Several complex and interrelated phenomena occur during the operation of proton exchange mebrane fuel cell (PEMFC). These processes include mass and heat transfer, electrochemical reactions, and ionic and electronic transport. Real phenomena occuring in PEMFC can only be understood through a robust fundamental model based on the physical models. These physical models are derivatives of experimental observations.

A number of issues need to be resolved before fuel cells can be commercially viable. Proton exchange membranes require precise water management, which is difficult under the variable load associated with several applications (e.g. automobile driving). Deyhdration of the membrane results in lower ionic conductivity as well as the risk of de-adhesion of the membrane, whereas excessive water production (at high current densities) results in mass transport limitations on the cathode side. Sluggish electrode kinetics is also a serious problem during the course of operation. The rate of oxygen reduction at the cathode is much slower than hydrogen oxidation at the anode, and this limits the performance of the cell. Besides these, trace amounts of CO in the hydrogen feed have severe effect on platinum based catalyst typically used in PEMFCs.

Parametric models allow predicting the performance of the fuel cell given geometric parameters, material properties and operating conditions, such as temperature, pressure and humidity. Such models are advantageous because experimentation is limited to designs, thus does not facilitate innovative design. Considering highly reactive environment within the fuel cell, it is often improbable to measure critical parameters, such as temperature, pressure and potential gradients, or species concentration within the cell. For this reason, detailed transport models, which accurately predict the flux and concentration of multiple species, are required.

A fuel cell model may fall into one of three categories: analytic, semi-empirical, or mechanistic (theoretical). Analytical models are only approximate and do not give an accurate picture of transport processes occuring within the cell. They are limited to predicting voltage losses and water managament requirements for simple designs. On the other hand, semi-empirical modeling combines theoretically derived differential and algebraic equations with empirically determined relationships. Empirical relationships are employed when the physical phenomena are difficult to model or the theory governing the phenomena is not well understood. Semi-empirical models are, however, limited to a narrow range of operating conditions. They cannot accurately predict performance outside of that range. They are very useful for making quick predictions for designs that already exists. They cannot be used to predict the response of the fuel cell to parameter changes outside of the conditions under which the empirical relationships were developed. Empirical relationships also do not provide an adequate physical understanding of the phenomena inside the cell. They only correlate output with input.

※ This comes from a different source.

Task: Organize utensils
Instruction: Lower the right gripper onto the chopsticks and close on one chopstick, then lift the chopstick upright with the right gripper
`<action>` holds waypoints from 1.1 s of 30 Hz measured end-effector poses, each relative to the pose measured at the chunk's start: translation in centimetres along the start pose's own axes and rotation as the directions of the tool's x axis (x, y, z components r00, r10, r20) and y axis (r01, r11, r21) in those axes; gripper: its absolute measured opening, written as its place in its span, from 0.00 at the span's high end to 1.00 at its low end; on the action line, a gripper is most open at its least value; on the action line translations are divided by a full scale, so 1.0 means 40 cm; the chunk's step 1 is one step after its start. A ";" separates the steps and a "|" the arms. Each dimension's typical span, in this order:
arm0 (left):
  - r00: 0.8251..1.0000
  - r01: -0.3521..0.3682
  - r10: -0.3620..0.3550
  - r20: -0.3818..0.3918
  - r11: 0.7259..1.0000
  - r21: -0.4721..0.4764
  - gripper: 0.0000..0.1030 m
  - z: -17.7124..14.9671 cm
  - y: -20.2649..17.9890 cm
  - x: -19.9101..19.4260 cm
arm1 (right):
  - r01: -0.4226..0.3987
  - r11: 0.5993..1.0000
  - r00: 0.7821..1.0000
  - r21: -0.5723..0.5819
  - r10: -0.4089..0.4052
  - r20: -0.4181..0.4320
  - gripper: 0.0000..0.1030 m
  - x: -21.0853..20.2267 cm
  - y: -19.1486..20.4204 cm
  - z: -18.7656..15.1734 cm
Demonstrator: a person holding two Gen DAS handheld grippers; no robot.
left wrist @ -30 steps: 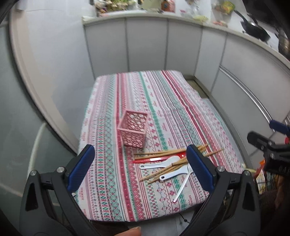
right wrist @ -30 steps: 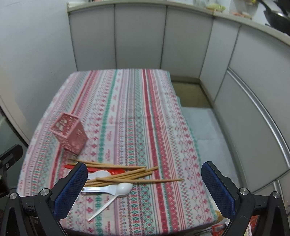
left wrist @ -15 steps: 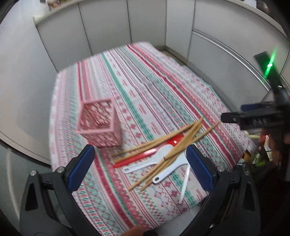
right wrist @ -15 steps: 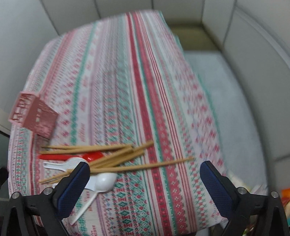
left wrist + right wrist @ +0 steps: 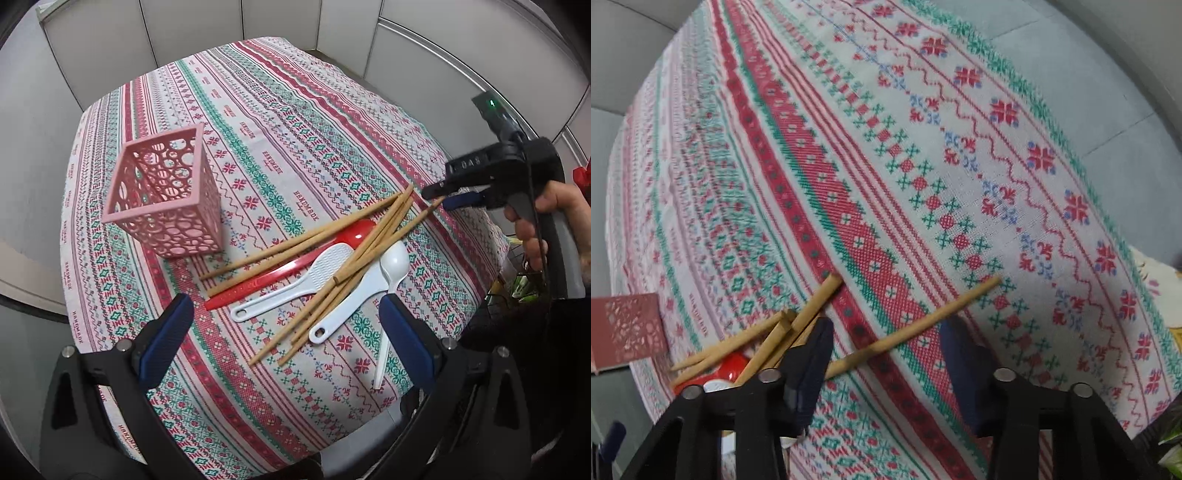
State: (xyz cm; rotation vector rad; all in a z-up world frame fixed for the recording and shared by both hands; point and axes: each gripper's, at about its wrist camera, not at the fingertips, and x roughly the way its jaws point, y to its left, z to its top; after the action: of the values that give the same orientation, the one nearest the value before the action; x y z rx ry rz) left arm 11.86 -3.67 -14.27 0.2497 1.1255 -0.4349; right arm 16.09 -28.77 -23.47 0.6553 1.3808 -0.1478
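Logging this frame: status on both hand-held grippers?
Right hand-held gripper open, straddling one chopstick. Left hand-held gripper open, above pile. Pink basket empty.

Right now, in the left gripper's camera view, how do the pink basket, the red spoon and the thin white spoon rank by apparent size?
1. Pink basket, clearly bulkiest.
2. Red spoon and thin white spoon: similar lengths; the red one is partly hidden under chopsticks, so I won't rank them.
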 end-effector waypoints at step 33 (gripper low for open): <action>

Early in 1990s, simple modeling efforts started as the experimental studies on PEMFC performance accelerated. First 0-D models were used to analyze the data and these models generally fit the experimental data with a single equation. Although these models well agree with some experimental data and quick and easy to model, models fail to predict real phenomena for a wide range of operating conditions and these models are less reliable. From these models, the two main fundamental models were derived. Bernardi and Verbrugge [4, 5] and Springer et al. [3] treat the fuel cell sandwich, composed of membrane, diffusion media, and catalyst layers, and are isothermal and 1-D. Bernardi and Verbrugge model assumes a fully hydrated membrane and incorporates porous-electrode equations and Stefan-Maxwell diffusion in the diffusion media and catalyst layers. The model of Springer et al. does not use porous-electrode equations but does consider changing water content in the membrane. This allows for variable properties in the membrane such as conductivity and the water diffusion coefficient. Most models trace their roots back to these models.

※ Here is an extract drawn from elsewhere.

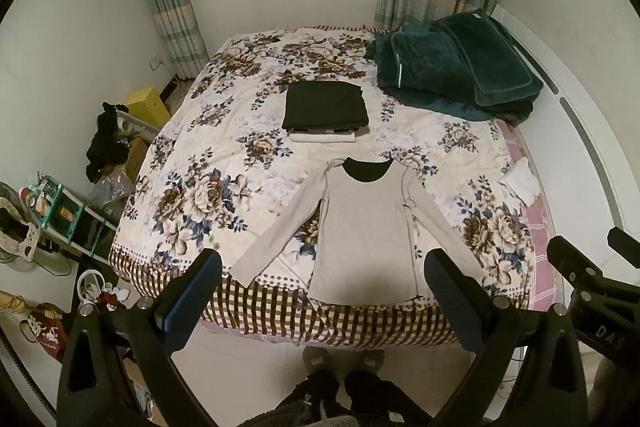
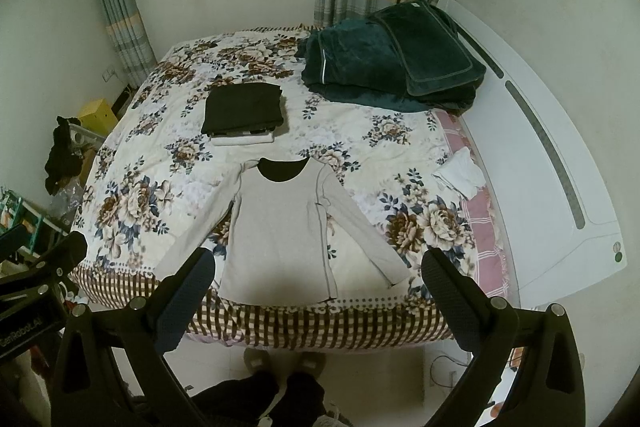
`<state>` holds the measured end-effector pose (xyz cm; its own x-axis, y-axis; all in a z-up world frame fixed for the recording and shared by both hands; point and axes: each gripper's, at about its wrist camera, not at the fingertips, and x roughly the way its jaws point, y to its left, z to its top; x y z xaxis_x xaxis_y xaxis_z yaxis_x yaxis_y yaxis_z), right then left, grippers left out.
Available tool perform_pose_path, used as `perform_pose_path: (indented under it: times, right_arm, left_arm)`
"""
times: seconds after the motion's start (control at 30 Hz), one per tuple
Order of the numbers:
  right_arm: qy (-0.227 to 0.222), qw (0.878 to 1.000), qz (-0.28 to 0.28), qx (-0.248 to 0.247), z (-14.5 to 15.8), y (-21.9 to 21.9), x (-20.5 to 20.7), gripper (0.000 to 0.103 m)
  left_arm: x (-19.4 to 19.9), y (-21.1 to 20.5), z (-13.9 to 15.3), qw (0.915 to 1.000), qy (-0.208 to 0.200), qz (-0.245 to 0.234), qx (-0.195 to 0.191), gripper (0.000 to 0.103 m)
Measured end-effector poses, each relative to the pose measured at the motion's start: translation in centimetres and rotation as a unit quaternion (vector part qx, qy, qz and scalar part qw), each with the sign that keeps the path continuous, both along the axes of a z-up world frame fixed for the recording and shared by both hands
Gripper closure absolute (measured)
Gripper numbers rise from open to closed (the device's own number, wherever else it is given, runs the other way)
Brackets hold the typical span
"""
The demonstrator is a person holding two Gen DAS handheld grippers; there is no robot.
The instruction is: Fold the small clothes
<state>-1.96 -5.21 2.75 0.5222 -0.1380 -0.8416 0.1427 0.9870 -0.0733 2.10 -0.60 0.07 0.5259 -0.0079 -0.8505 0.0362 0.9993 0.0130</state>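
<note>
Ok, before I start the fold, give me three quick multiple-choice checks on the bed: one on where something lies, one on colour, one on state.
1. Where does the folded black stack lie relative to the beige long-sleeve top?
A. Beyond its collar, toward the window
B. On its left sleeve
C. On the floor

2. What colour is the blanket pile at the far right of the bed?
A. Red
B. Dark teal
C. Yellow

3. What state is the top in?
A. Folded in half
B. Rolled up
C. Spread flat, both sleeves out

Key: 1 A, the stack sits past the neckline with quilt between them. 2 B, the plush pile reads deep green-blue in both views. 3 C, both sleeves angle outward; left gripper and right gripper are open above it.
</note>
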Motion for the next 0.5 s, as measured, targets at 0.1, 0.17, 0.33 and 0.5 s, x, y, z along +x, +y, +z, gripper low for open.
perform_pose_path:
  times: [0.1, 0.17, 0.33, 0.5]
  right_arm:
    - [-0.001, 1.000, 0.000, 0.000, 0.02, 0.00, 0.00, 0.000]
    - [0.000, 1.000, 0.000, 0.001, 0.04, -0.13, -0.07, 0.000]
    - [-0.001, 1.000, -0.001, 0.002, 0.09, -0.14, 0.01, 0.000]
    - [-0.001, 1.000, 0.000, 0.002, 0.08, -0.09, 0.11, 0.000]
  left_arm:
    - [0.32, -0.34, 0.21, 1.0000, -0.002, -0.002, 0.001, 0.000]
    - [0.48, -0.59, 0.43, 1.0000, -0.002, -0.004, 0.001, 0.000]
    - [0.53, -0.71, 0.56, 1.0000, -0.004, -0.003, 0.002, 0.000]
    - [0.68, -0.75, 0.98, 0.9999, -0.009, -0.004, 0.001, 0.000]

There are several fuel cell models in the literature considering various transport mechanisms within the different parts of fuel cells. Some of these researches investigate specific phenomena like water managament, thermal management or flooding of fuel cells. No matter which phenomenon is investigated, modeling of the fuel cells could be classified in two groups: partial cell models and complete cell models. As the name implies, partial cell models examines only a few components of the fuell cell (membrane, gas diffuser, etc.), whereas complete cell models includes almost all of the components of the fuel cell. Partial cell models can give quick estimates (short computation time) of certain transport charecteristics of the components that are under investigation. However, a detailed understanding of the fuel cell performance and more accurate simulation can only be achieved by complete cell models. Knowledge of detailed analysis comes with the cost of increased solution time and the complexity of the model [2].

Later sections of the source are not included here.